### Problem to solve
Count how many lines of the material hold "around". Respond with that number alone.

### Dataset extract
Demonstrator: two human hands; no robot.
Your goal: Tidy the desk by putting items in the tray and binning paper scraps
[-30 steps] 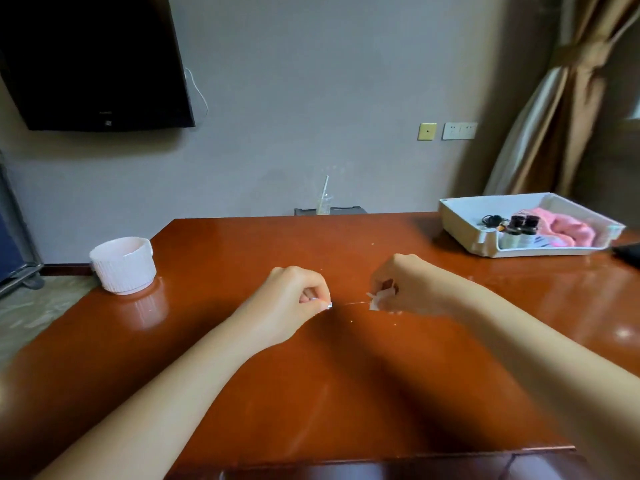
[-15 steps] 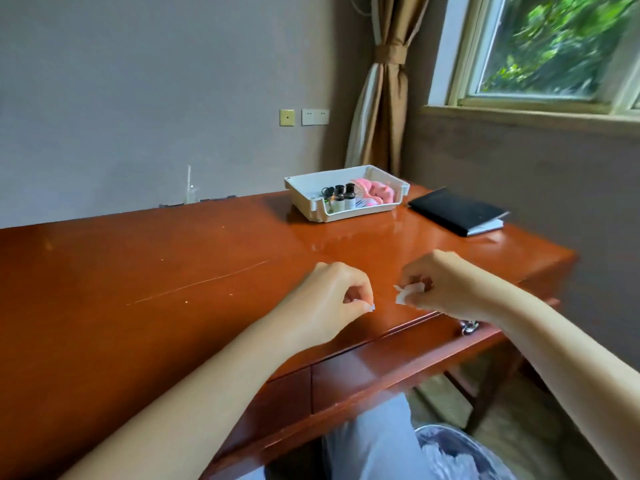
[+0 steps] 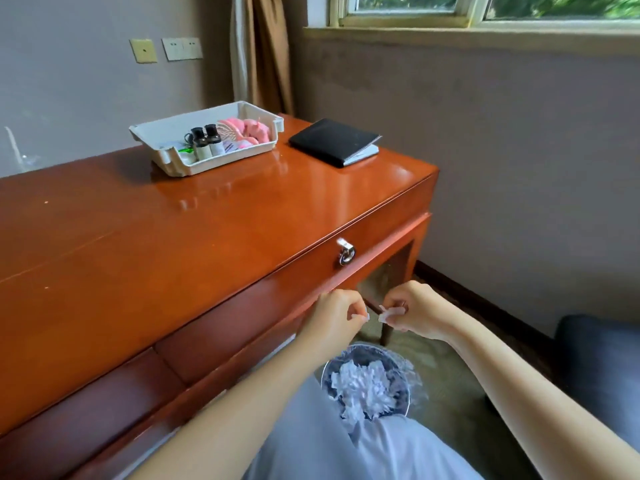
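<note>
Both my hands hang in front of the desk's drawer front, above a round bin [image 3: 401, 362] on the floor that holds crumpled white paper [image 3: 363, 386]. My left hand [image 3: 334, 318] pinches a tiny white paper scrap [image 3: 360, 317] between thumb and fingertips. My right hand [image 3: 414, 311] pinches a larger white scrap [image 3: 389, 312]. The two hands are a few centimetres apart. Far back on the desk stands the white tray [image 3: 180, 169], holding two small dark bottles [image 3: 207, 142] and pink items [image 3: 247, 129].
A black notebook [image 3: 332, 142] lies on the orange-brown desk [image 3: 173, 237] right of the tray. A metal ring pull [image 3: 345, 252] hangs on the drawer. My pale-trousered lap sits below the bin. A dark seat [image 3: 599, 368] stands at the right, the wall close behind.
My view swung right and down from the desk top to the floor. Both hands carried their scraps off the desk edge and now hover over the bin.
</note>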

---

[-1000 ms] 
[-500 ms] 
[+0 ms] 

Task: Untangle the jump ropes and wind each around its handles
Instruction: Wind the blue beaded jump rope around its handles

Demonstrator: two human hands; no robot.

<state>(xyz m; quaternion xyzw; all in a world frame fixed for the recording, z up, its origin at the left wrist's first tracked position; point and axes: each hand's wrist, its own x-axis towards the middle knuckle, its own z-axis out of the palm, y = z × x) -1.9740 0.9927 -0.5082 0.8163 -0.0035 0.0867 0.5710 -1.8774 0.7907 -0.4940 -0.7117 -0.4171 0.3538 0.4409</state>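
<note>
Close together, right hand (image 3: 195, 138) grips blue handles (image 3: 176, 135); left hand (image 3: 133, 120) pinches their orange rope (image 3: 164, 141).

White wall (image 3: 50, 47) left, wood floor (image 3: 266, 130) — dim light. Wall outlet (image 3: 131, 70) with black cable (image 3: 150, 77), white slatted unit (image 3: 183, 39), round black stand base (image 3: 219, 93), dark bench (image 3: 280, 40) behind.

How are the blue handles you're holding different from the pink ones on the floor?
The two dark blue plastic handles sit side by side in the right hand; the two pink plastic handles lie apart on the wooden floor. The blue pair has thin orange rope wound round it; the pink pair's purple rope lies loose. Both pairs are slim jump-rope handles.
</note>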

### Answer section
2